Rizal would have approved. The inspiration for many Filipino rebels against Spain famously refused to endorse an armed uprising, instead advocating liberation for the masses through education. Well-traveled and educated in Europe, Rizal knew the value of a good education and wanted it for his compatriots. He was an early advocate of non-violent change, but the Spanish colonizers saw him merely as a threat and executed him 113 years ago today, triggering the Philippine revolution.

The commemoration of Rizal’s death, and the honors heaped on Peñaflorida, should trigger another revolution, this time in education. His “kariton” or pushcart classrooms are being replicated to reach poorly served communities nationwide. The informal, mobile setting greatly reduces the costs of sending a child to school. Those costs are among the biggest reasons for the high national dropout rate despite the fact that basic education is free and mandatory.

In addition to improving universal access to education, the government should complement private initiative with efforts to improve the quality of Philippine education. This includes training more top-quality teachers and upgrading the quality of textbooks, a number of which continue to be riddled with factual and grammatical errors, as Antonio Calipjo-Go will attest.

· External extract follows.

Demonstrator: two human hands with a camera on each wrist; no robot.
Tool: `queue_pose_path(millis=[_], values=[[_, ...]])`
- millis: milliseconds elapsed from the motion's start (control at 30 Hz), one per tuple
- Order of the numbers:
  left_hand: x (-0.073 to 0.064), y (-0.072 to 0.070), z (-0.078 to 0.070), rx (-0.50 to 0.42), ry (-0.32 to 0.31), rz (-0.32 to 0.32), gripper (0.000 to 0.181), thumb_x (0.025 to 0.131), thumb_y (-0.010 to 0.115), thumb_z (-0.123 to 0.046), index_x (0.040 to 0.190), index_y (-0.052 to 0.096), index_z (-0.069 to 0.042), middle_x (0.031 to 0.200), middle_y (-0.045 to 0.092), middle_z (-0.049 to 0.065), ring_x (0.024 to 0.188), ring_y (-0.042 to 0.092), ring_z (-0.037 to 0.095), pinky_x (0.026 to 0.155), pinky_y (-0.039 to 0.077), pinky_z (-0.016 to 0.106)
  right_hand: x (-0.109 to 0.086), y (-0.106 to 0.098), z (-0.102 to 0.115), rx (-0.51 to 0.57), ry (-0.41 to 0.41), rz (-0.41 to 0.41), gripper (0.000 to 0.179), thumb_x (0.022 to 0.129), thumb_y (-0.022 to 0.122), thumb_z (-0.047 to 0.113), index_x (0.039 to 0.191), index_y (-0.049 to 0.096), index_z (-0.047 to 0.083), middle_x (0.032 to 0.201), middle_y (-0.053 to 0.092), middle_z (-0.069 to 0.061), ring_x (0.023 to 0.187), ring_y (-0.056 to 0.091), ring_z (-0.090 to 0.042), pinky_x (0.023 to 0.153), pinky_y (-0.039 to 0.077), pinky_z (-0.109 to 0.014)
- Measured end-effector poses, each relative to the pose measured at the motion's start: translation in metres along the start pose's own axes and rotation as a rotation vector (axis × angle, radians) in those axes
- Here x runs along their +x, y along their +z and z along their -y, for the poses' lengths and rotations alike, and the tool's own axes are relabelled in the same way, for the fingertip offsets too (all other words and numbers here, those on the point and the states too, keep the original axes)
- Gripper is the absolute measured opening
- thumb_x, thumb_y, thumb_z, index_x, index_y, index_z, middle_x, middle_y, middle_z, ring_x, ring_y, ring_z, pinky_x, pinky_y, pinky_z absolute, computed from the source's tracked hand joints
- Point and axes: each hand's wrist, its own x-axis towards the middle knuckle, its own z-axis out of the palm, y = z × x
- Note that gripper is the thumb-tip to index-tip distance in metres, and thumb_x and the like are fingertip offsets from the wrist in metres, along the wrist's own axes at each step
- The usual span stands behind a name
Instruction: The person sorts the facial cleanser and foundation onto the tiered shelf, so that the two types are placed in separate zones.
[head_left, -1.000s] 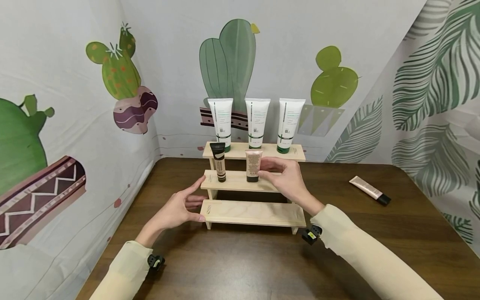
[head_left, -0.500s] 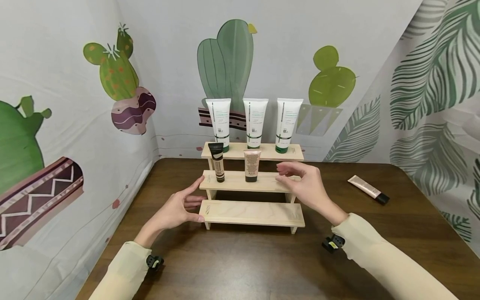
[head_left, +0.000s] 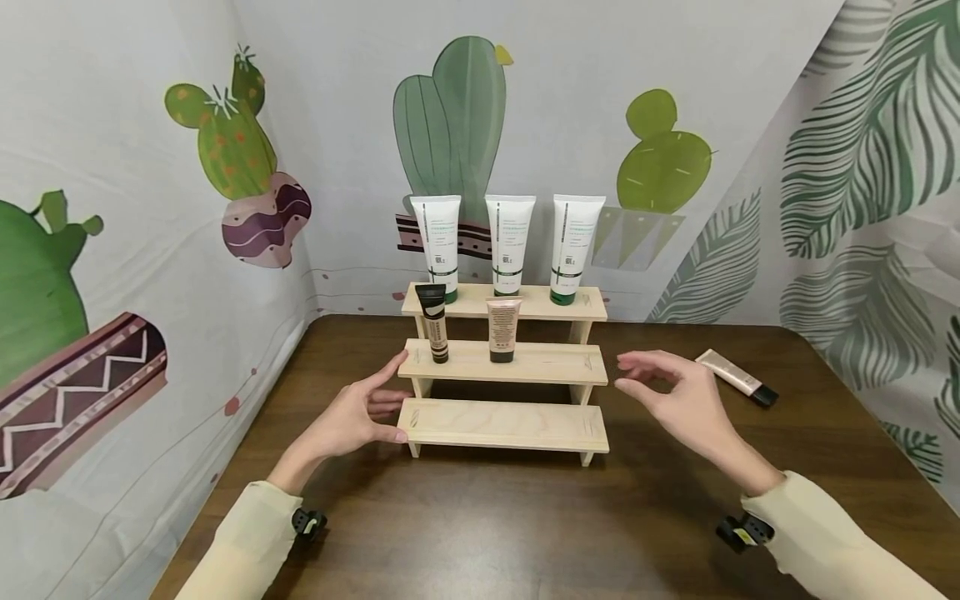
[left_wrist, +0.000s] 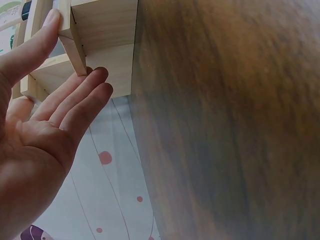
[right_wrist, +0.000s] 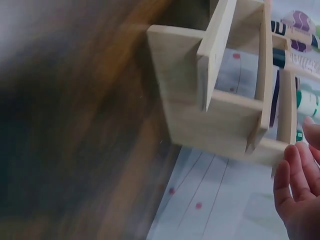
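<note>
A three-tier wooden stand (head_left: 504,421) is in the middle of the head view. My left hand (head_left: 350,425) touches its left end, fingers spread and thumb at the bottom step; the left wrist view shows these fingers (left_wrist: 82,107) at the wood. My right hand (head_left: 678,400) is in the air right of the stand, holding nothing, thumb and fingers apart. On the middle step a black-capped dark tube (head_left: 435,325) and a pink tube (head_left: 503,329) stand upright. Another pink tube (head_left: 729,372) with a black cap lies on the table behind my right hand.
Three white tubes with green caps, left (head_left: 441,246), middle (head_left: 511,246) and right (head_left: 576,250), stand on the top step. The brown wooden table (head_left: 480,525) runs back to a cactus-printed cloth (head_left: 570,100).
My right hand has let go of the pink tube on the middle step and moved right, toward the lying tube. My left hand has stayed at the stand.
</note>
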Motion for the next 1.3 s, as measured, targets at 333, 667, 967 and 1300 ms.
queue_pose_path(millis=[333, 667, 967, 1300], values=[[0.0, 0.0, -0.002, -0.009, -0.029, -0.008, 0.124, 0.074, 0.093, 0.006, 0.17, 0.023, -0.032, 0.137, 0.063, 0.031, 0.121, 0.066, 0.04, 0.101, 0.057, 0.046, -0.027, -0.042, -0.027, -0.082, 0.058, 0.033, 0.035, 0.078, 0.089, -0.009, 0.109, 0.08, 0.007, 0.091, 0.077, -0.001, 0.077, 0.069, -0.003, 0.066, 0.052, -0.011], [-0.001, 0.001, 0.0, -0.006, -0.003, 0.001, 0.12, 0.076, 0.092, 0.005, 0.17, 0.023, -0.025, 0.136, 0.06, 0.036, 0.121, 0.065, 0.045, 0.102, 0.055, 0.054, -0.044, -0.094, -0.078, -0.253, 0.155, 0.091, 0.028, 0.081, 0.089, -0.003, 0.106, 0.08, 0.005, 0.09, 0.077, 0.005, 0.073, 0.067, 0.002, 0.061, 0.051, -0.01], [0.0, 0.001, -0.002, -0.002, -0.028, -0.007, 0.124, 0.074, 0.094, 0.005, 0.17, 0.023, -0.031, 0.136, 0.063, 0.032, 0.121, 0.066, 0.041, 0.101, 0.057, 0.049, -0.044, -0.132, -0.122, -0.408, 0.2, 0.165, 0.027, 0.087, 0.085, 0.001, 0.111, 0.076, -0.004, 0.088, 0.077, -0.012, 0.071, 0.062, 0.005, 0.054, 0.047, -0.013], [0.001, 0.001, -0.001, -0.009, -0.011, 0.002, 0.123, 0.075, 0.093, 0.005, 0.17, 0.023, -0.029, 0.136, 0.062, 0.032, 0.121, 0.066, 0.042, 0.101, 0.057, 0.051, -0.029, -0.148, -0.158, -0.496, 0.199, 0.25, 0.03, 0.089, 0.083, 0.005, 0.115, 0.074, -0.007, 0.09, 0.077, -0.014, 0.071, 0.055, 0.009, 0.054, 0.047, -0.023]])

Peñaflorida led the way in innovation. There must be other innovative ways of expanding education facilities. The country continues to suffer from an acute lack of classrooms, computers, textbooks and other basic school supplies. Teachers, overworked and underpaid, complained of delays in the release of their Christmas bonus this year. A commitment to improving the quality of education would be a fitting way of remembering Jose Rizal.

1 comment:

buffybot said...

Hello Prof. Danton. I just want to let you know that I just blogged about teachers today:

Hope you don't mind that I mentioned you, for you were my Phil. Lit teacher in the Ateneo graduate school about 7 0r 8 years ago.

More power to you Sir, and your advocacies! You have MY VOTE if you do decide to run for Senator.:)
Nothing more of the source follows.